> [WORK ITEM]: Print the whole listing again, exactly as it stands.

______

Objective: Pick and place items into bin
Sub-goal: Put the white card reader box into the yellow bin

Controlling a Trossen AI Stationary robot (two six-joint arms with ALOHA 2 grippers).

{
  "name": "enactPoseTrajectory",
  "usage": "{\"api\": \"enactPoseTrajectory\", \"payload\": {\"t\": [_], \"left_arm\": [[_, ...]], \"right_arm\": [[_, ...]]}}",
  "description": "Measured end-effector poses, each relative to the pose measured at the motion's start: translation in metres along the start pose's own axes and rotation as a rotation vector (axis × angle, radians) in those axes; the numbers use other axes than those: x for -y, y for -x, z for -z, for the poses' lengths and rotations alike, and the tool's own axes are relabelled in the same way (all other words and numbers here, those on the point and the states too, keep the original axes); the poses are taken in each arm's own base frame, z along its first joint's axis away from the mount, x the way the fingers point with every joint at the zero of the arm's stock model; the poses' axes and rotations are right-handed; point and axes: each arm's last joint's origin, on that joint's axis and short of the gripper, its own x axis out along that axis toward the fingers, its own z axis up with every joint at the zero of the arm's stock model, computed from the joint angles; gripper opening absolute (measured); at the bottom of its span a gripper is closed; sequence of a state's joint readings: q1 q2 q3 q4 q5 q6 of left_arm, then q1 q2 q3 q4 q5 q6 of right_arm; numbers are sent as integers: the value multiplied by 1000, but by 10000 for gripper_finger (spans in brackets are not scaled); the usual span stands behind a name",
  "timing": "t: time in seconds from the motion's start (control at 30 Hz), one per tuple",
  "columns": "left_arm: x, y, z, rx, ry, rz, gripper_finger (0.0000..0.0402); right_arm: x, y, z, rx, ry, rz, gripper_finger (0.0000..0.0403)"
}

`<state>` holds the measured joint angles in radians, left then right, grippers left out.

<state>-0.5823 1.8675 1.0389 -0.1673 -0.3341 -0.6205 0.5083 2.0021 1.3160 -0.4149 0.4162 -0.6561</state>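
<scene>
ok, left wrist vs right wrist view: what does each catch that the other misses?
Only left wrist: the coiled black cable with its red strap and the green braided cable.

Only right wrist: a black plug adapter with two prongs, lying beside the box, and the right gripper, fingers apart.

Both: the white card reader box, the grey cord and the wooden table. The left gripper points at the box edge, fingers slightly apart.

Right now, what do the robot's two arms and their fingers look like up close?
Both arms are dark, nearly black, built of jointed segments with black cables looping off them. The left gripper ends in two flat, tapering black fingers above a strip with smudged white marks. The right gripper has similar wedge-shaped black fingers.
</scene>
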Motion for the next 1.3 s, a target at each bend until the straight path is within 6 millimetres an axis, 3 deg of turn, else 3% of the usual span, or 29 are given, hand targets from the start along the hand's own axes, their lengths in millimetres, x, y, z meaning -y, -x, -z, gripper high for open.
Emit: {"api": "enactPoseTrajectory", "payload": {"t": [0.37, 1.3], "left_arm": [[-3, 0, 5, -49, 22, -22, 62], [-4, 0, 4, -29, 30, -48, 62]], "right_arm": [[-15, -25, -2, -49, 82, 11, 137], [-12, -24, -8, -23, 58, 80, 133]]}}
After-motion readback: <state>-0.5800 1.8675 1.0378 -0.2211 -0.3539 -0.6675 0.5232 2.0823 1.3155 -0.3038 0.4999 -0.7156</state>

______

> [ANSWER TO THIS PROBLEM]:
Objective: Pick and place items into bin
Sub-goal: Put the white card reader box into the yellow bin

Controlling a Trossen AI Stationary robot (two six-joint arms with ALOHA 2 grippers).

{
  "name": "enactPoseTrajectory",
  "usage": "{\"api\": \"enactPoseTrajectory\", \"payload\": {\"t\": [_], \"left_arm\": [[_, ...]], \"right_arm\": [[_, ...]]}}",
  "description": "Measured end-effector poses, each relative to the pose measured at the motion's start: translation in metres along the start pose's own axes and rotation as a rotation vector (axis × angle, radians) in those axes; the numbers use other axes than those: x for -y, y for -x, z for -z, for the poses' lengths and rotations alike, and the tool's own axes are relabelled in the same way (all other words and numbers here, those on the point and the states too, keep the original axes); the poses are taken in each arm's own base frame, z along its first joint's axis away from the mount, x the way the fingers point with every joint at the zero of the arm's stock model; the poses' axes and rotations are right-handed; point and axes: each arm's last joint's origin, on that joint's axis and short of the gripper, its own x axis out along that axis toward the fingers, its own z axis up with every joint at the zero of the arm's stock model, computed from the joint angles; gripper opening absolute (measured); at the bottom of its span a gripper is closed; sequence of a state's joint readings: q1 q2 q3 q4 q5 q6 of left_arm, then q1 q2 q3 q4 q5 q6 of right_arm; numbers are sent as integers: the value multiplied by 1000, but by 10000 for gripper_finger (spans in brackets are not scaled); the usual span stands behind a name",
  "timing": "t: time in seconds from the motion's start (control at 30 Hz), one per tuple",
  "columns": "left_arm: x, y, z, rx, ry, rz, gripper_finger (0.0000..0.0402); right_arm: x, y, z, rx, ry, rz, gripper_finger (0.0000..0.0403)"
}

`<state>` holds the measured joint angles in radians, left then right, grippers left out.

<state>-0.5823 1.8675 1.0389 -0.1673 -0.3341 -0.6205 0.5083 2.0021 1.3160 -0.4149 0.4162 -0.6561</state>
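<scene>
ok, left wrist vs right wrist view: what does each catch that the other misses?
Only left wrist: the coiled black cable with its red strap and the green braided cable.

Only right wrist: a black plug adapter with two prongs, lying beside the box, and the right gripper, fingers apart.

Both: the white card reader box, the grey cord and the wooden table. The left gripper points at the box edge, fingers slightly apart.

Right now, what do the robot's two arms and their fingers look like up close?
Both arms are dark, nearly black, built of jointed segments with black cables looping off them. The left gripper ends in two flat, tapering black fingers above a strip with smudged white marks. The right gripper has similar wedge-shaped black fingers.
</scene>
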Motion for the next 1.3 s, a target at each bend until the straight path is within 6 millimetres an axis, 3 deg of turn, else 3% of the usual span, or 29 are given, hand targets from the start along the hand's own axes, their lengths in millimetres, x, y, z meaning -y, -x, -z, gripper high for open.
Emit: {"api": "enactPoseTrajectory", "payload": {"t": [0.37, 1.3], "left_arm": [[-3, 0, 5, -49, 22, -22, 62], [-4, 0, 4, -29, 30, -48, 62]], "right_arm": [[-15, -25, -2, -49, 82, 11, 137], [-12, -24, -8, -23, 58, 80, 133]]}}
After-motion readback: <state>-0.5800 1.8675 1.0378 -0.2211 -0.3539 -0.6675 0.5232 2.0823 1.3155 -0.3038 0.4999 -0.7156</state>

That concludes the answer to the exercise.